> _Task to carry out_
From the first line to the last, output the data exactly as it stands, minus its pictures.

> _Data extract_

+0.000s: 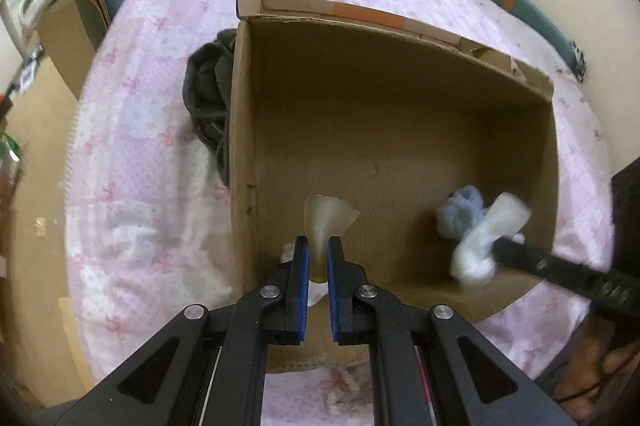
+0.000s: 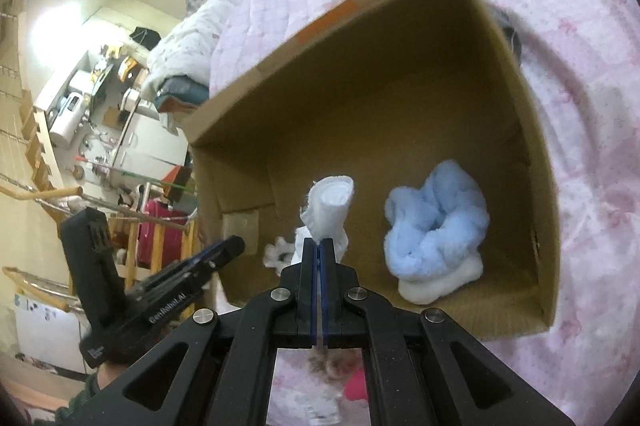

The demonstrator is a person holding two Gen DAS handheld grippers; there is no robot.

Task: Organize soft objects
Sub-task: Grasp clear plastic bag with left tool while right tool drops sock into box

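A pink bow-print quilt [image 1: 132, 154] covers the bed, carrying an open cardboard box [image 1: 392, 114]. The right gripper [image 2: 319, 246] pinches a rolled white sock [image 2: 329, 210] over the box; a fluffy blue sock [image 2: 436, 226] lies near the box's right wall. The left gripper [image 1: 318, 246] is slightly spread around a translucent tape flap [image 1: 328, 216]. A dark garment [image 1: 208, 98] is half hidden behind the box.

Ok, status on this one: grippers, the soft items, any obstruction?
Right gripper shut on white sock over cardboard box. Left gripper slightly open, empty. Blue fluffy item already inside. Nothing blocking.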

> _Task output_
+0.000s: 
+0.000s: 

The demonstrator is a person holding two Gen DAS handheld grippers; there is no robot.

Task: Organize soft objects
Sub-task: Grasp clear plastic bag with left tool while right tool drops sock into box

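A pink bow-print quilt [image 1: 132, 154] covers the bed, carrying an open cardboard box [image 1: 392, 114]. The right gripper [image 2: 319, 246] pinches a rolled white sock [image 2: 329, 210] over the box; a fluffy blue sock [image 2: 436, 226] lies near the box's right wall. The left gripper [image 1: 318, 246] is slightly spread around a translucent tape flap [image 1: 328, 216]. A dark garment [image 1: 208, 98] is half hidden behind the box.

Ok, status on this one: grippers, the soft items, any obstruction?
Right gripper shut on white sock over cardboard box. Left gripper slightly open, empty. Blue fluffy item already inside. Nothing blocking.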

This exercise requires no further response.